Exercise. Once you find the line below that has "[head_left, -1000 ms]", output it and every line after it exactly, stopping after the line that has "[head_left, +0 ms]", with no pictures.

++++ Given data ++++

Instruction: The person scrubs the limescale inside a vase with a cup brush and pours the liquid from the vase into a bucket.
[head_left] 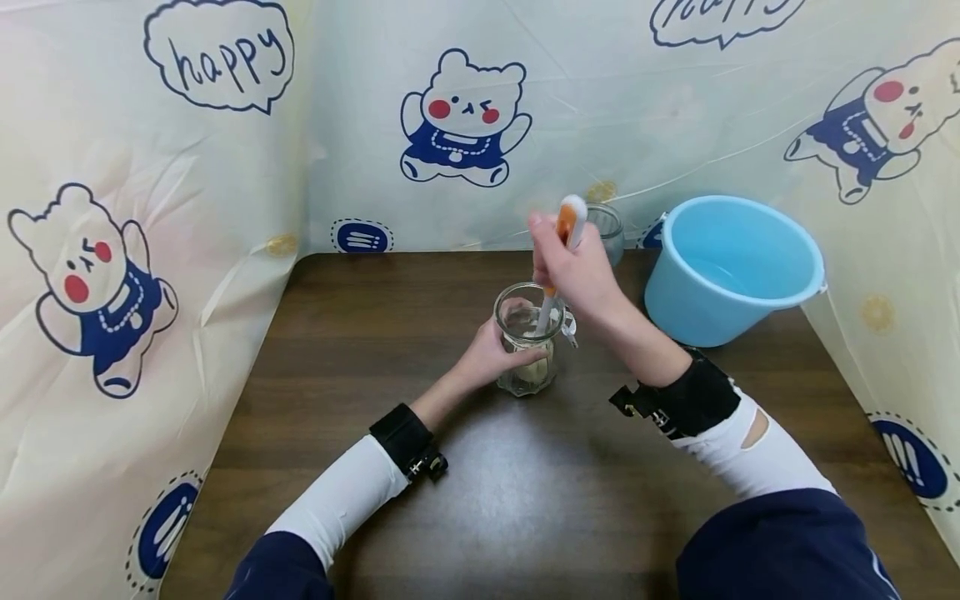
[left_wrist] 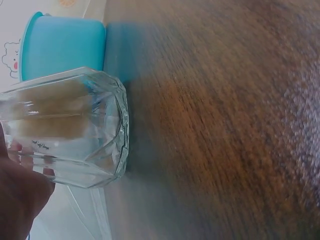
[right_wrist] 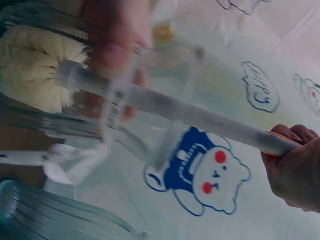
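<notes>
A clear glass jar (head_left: 527, 383) with a faceted base stands near the middle of the table, and my left hand (head_left: 491, 354) holds it around its side. My right hand (head_left: 583, 279) grips the orange and white handle of a bottle brush (head_left: 572, 215) from above. The brush's grey shaft goes down through the jar's mouth. In the right wrist view, the cream bristle head (right_wrist: 37, 65) lies inside the jar near its bottom. A white ribbon with dark print (right_wrist: 75, 167) hangs from the jar's neck.
Behind my right hand stands a second glass vessel (head_left: 609, 227), partly hidden. A light blue bucket (head_left: 720, 325) is at the back right. Brown wooden tabletop (head_left: 360, 333) lies under everything, with a bear-printed cloth (head_left: 360, 142) around its back and sides.
</notes>
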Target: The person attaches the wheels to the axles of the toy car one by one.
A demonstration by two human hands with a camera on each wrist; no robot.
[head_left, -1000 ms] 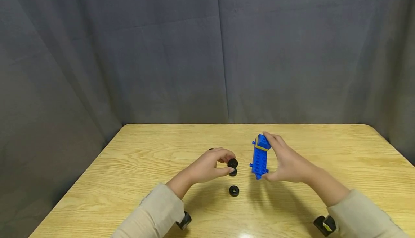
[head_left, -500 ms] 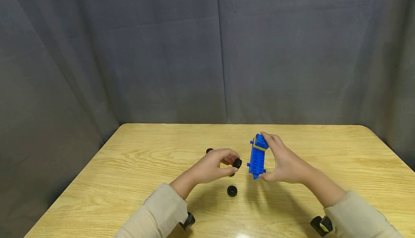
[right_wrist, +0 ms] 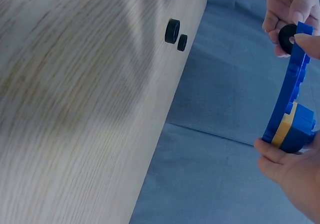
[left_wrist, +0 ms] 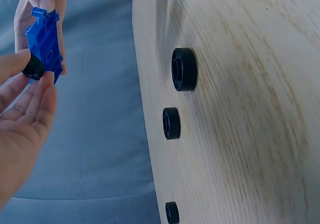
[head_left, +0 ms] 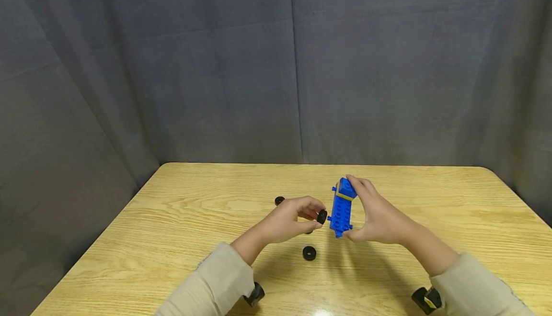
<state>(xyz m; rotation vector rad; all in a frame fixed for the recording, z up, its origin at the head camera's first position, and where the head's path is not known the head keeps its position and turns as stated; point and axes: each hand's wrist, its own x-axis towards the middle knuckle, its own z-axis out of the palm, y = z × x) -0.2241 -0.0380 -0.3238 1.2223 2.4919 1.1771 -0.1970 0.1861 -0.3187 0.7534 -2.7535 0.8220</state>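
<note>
My left hand [head_left: 284, 221] pinches a black toy wheel [head_left: 321, 217] between thumb and fingertips, raised over the table. The wheel is turned edge-on, right beside an axle peg near the front of a blue toy car base [head_left: 341, 210]. This base has studs on top, small pegs along its sides and a blue brick with a yellow layer at its far end. My right hand [head_left: 384, 214] grips the base by its two ends, thumb at the near end, fingers at the far one. In the right wrist view the held wheel [right_wrist: 287, 38] overlaps the base's end.
Another black wheel [head_left: 309, 253] lies on the wooden table [head_left: 194, 196] in front of the hands. A second loose wheel [head_left: 280, 200] is behind my left hand, and a third [head_left: 309, 232] shows partly under it. A grey curtain [head_left: 215, 67] hangs behind the table.
My left hand has moved right with the wheel, bringing it close to the car base and turning it edge-on. The right hand keeps its grip and has shifted slightly left in view.
</note>
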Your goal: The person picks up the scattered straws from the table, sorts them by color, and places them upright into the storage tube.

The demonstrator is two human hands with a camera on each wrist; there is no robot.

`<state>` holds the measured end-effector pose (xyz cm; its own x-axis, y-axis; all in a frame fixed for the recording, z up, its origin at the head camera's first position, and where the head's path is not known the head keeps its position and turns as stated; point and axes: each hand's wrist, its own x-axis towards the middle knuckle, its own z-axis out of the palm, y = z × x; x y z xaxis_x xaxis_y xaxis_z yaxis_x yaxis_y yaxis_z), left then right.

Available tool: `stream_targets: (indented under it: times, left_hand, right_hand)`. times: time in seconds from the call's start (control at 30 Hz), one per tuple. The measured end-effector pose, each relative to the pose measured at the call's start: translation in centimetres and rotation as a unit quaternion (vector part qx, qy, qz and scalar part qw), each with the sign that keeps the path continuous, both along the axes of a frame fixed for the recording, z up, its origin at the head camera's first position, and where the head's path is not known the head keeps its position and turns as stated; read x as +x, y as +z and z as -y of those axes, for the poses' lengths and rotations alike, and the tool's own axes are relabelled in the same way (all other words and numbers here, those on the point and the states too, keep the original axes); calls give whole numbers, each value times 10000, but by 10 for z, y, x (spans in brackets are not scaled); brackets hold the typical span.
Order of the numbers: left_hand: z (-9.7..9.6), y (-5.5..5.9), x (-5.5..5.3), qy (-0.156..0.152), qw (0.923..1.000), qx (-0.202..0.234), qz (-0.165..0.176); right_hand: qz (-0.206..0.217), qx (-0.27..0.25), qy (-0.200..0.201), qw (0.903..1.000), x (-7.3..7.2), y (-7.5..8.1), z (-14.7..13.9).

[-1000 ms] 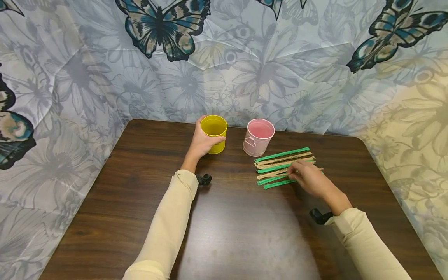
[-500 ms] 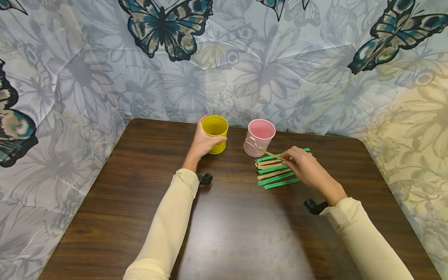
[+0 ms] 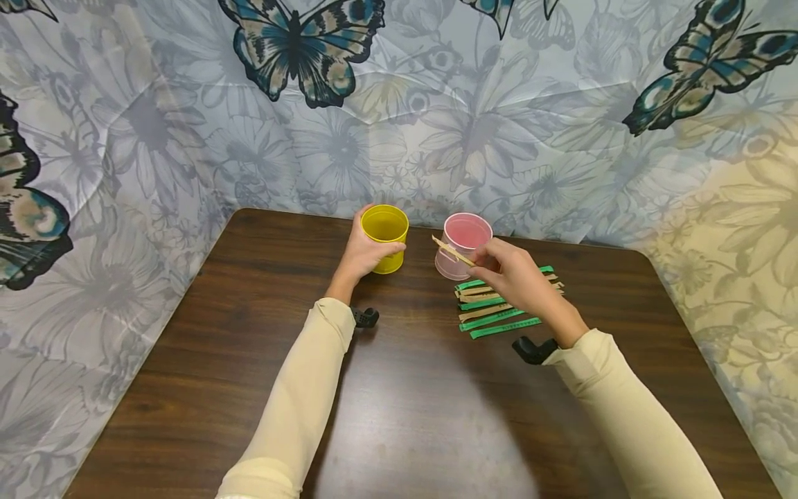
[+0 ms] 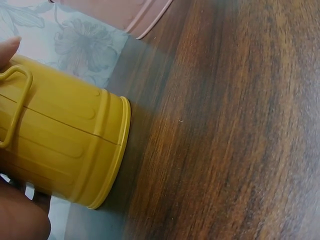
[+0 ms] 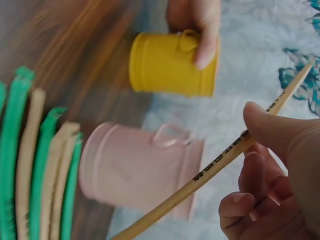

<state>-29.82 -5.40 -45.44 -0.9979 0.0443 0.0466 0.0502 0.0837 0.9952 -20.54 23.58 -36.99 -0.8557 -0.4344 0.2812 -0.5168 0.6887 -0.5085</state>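
Note:
My left hand (image 3: 364, 251) grips the side of a small yellow metal bucket (image 4: 65, 130), which stands upright near the table's back edge. Between right thumb and fingers I pinch one tan paper-wrapped straw (image 5: 220, 160) with black print; my right hand (image 3: 514, 274) is above the table. In the head view the straw's free end points left, passing in front of a pink bucket (image 3: 444, 267) with a small side handle. Below and behind that hand lie several green and tan wrapped straws (image 3: 492, 321) in a row, partly hidden by it.
The brown wooden table (image 3: 399, 402) reaches back to a wall cloth (image 3: 349, 152) printed with flowers and butterflies. A black strap-like device (image 3: 535, 350) sits at the right wrist, another (image 3: 366, 318) at the left.
My right hand has picked a tan straw from the row, lifted it and carried it left, to the front of the pink bucket. The left hand keeps its grip on the yellow bucket.

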Motion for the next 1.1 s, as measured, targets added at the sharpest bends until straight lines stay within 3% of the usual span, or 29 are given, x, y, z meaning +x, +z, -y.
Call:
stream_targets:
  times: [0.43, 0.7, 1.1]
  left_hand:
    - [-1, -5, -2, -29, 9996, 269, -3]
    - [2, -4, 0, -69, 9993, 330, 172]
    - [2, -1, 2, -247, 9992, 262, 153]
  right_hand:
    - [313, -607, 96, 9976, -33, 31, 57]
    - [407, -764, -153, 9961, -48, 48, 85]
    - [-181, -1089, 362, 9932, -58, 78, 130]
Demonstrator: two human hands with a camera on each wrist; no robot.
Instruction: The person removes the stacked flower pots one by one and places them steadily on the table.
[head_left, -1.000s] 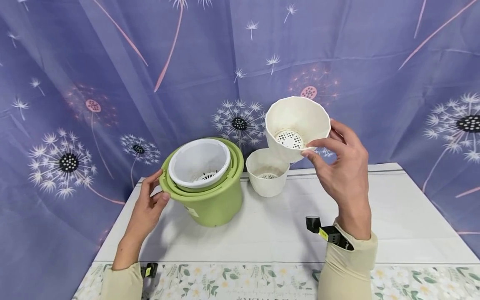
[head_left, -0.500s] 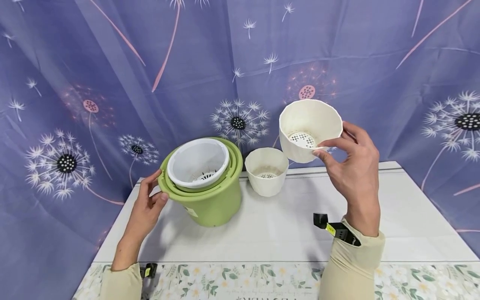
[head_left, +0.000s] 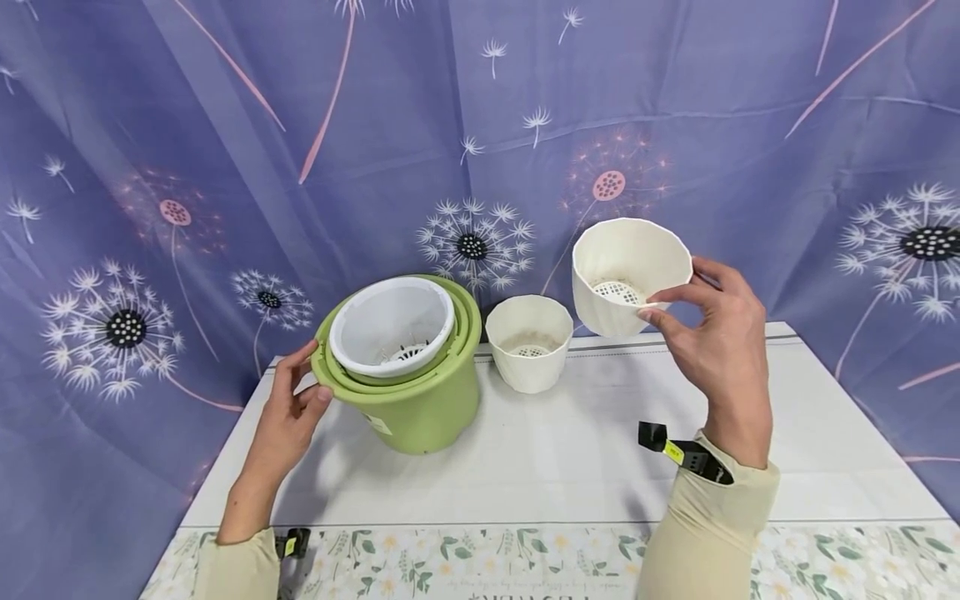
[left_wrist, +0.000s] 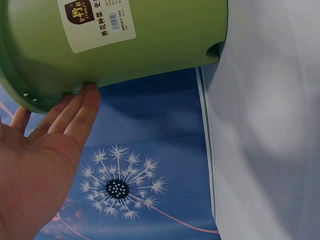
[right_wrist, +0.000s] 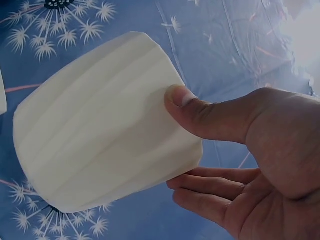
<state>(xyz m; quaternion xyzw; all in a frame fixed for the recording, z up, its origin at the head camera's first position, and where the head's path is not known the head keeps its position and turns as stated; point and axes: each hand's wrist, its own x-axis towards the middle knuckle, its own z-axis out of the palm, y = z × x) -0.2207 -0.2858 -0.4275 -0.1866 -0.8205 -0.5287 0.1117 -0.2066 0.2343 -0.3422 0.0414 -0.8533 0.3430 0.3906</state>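
Observation:
My right hand (head_left: 712, 350) pinches the rim of a cream faceted plant pot (head_left: 618, 312), with the thumb on its outer wall. The pot (right_wrist: 105, 125) is held up above the table, mouth tilted toward me, showing a perforated bottom. My left hand (head_left: 288, 417) rests its fairly straight fingers against a large green plant pot (head_left: 431, 412) at the rim. The left wrist view shows those fingers (left_wrist: 75, 115) on its outer wall just below the rim. Inside the green pot sit another green rim and a white pot (head_left: 382, 325) with a slotted bottom.
A second cream pot (head_left: 530, 367) stands upright between the green pot and the raised one. Under them is a white table cover (head_left: 540, 467) with a floral front band (head_left: 450, 562). A purple dandelion-print curtain (head_left: 390, 125) hangs behind.
The right hand has carried the cream pot to the right and then down, away from over the second cream pot. The left hand stays at the green pot.

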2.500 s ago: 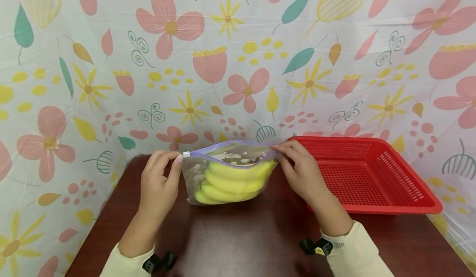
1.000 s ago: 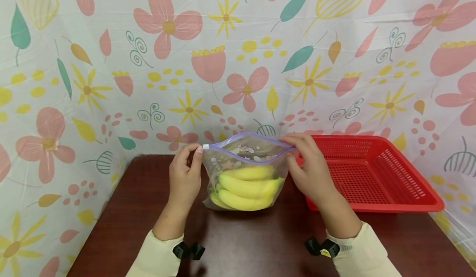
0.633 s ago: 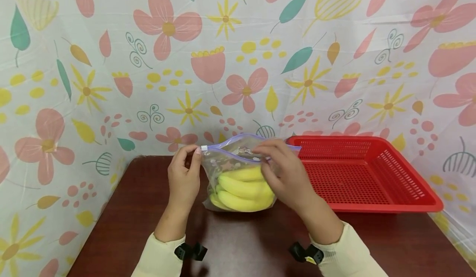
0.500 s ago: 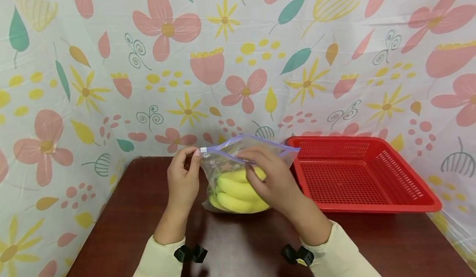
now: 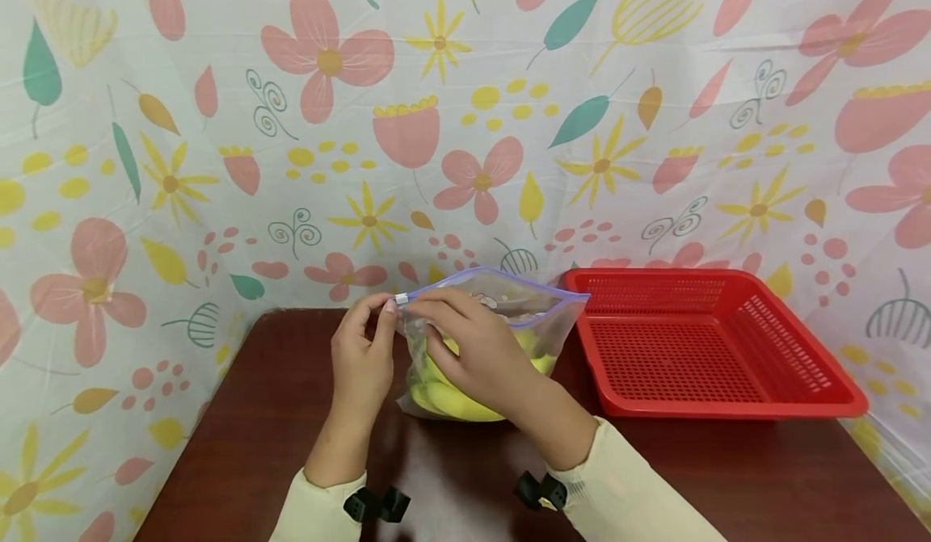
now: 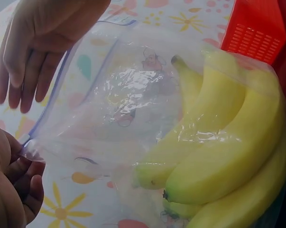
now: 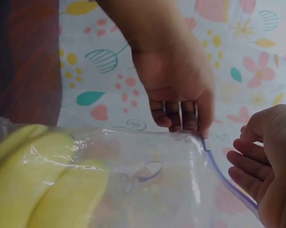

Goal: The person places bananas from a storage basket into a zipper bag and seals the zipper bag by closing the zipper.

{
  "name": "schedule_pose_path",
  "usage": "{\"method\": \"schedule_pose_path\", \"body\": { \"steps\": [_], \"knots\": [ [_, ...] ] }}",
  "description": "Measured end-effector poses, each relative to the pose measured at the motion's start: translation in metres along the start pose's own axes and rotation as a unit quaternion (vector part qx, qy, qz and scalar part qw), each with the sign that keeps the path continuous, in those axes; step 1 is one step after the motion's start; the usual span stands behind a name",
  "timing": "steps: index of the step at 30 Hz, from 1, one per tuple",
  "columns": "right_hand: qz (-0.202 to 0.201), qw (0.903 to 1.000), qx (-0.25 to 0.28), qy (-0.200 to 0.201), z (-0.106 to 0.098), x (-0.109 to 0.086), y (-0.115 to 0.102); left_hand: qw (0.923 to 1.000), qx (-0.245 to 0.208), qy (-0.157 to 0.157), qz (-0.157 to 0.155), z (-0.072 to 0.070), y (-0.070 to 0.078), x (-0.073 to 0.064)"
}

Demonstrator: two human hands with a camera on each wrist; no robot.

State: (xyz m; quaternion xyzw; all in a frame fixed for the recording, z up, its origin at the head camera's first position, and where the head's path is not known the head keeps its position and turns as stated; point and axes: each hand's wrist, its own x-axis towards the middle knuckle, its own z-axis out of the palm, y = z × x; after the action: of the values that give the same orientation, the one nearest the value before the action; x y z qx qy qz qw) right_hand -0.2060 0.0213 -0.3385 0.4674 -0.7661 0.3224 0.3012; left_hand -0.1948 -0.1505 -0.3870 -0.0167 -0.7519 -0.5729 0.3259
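Note:
A clear zip bag with a purple seal stands in the middle of the table, its mouth gaping toward the right. Inside it lies a bunch of yellow bananas. My left hand pinches the bag's top left corner, thumb and forefinger right at the white slider. My right hand reaches across the bag's front with loosely bent fingers, its fingertips close to the slider, and covers part of the bananas in the head view. In the right wrist view, this right hand has nothing between thumb and fingers.
A red plastic basket with perforated walls stands right of the bag on the dark brown table. A flower-printed curtain hangs behind the table and along its sides.
My right hand has let go of the bag's right end and moved left across it to the slider. My left hand shifted right with the bag earlier and keeps its pinch on the corner.

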Motion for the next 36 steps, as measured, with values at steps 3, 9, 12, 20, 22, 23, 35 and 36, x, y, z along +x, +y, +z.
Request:
{"method": "schedule_pose_path", "body": {
  "steps": [3, 9, 12, 20, 22, 23, 35, 36],
  "knots": [
    [0.004, 0.9999, -0.005, -0.011, 0.006, 0.004, 0.002, 0.9999, 0.003, -0.007, 0.012, -0.001, -0.001, 0.0],
    [-0.006, 0.9999, -0.01, -0.006, 0.016, 0.01, 0.007, 0.9992, 0.016, -0.013, 0.033, -0.001, -0.002, 0.0],
    [-0.004, 0.9999, -0.008, -0.005, 0.021, 0.013, 0.008, 0.9986, 0.027, -0.018, 0.041, -0.002, -0.002, -0.001],
    [0.03, 0.9981, -0.04, -0.037, 0.027, 0.018, 0.008, 0.9946, 0.072, -0.035, 0.066, -0.003, -0.002, -0.001],
    [0.037, 0.9976, -0.043, -0.04, 0.028, 0.019, 0.008, 0.9939, 0.077, -0.037, 0.071, -0.003, -0.003, -0.001],
    [0.038, 0.9976, -0.043, -0.039, 0.029, 0.019, 0.008, 0.9934, 0.079, -0.038, 0.074, -0.003, -0.003, -0.001],
    [0.055, 0.997, -0.046, -0.027, 0.032, 0.024, 0.01, 0.9893, 0.106, -0.036, 0.094, -0.002, -0.001, -0.002],
    [0.057, 0.9969, -0.047, -0.028, 0.032, 0.024, 0.01, 0.9892, 0.105, -0.035, 0.096, -0.003, 0.0, -0.002]
  ]
}}
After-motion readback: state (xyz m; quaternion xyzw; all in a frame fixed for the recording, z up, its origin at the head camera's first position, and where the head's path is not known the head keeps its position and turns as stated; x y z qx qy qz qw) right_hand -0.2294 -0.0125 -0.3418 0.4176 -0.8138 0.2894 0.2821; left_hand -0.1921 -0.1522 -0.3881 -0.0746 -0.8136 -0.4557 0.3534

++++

Answer box.
[head_left, -1000 ms] 
[head_left, -500 ms] 
[right_wrist, +0 ms] 
[left_wrist, +0 ms] 
[head_left, +0 ms] 

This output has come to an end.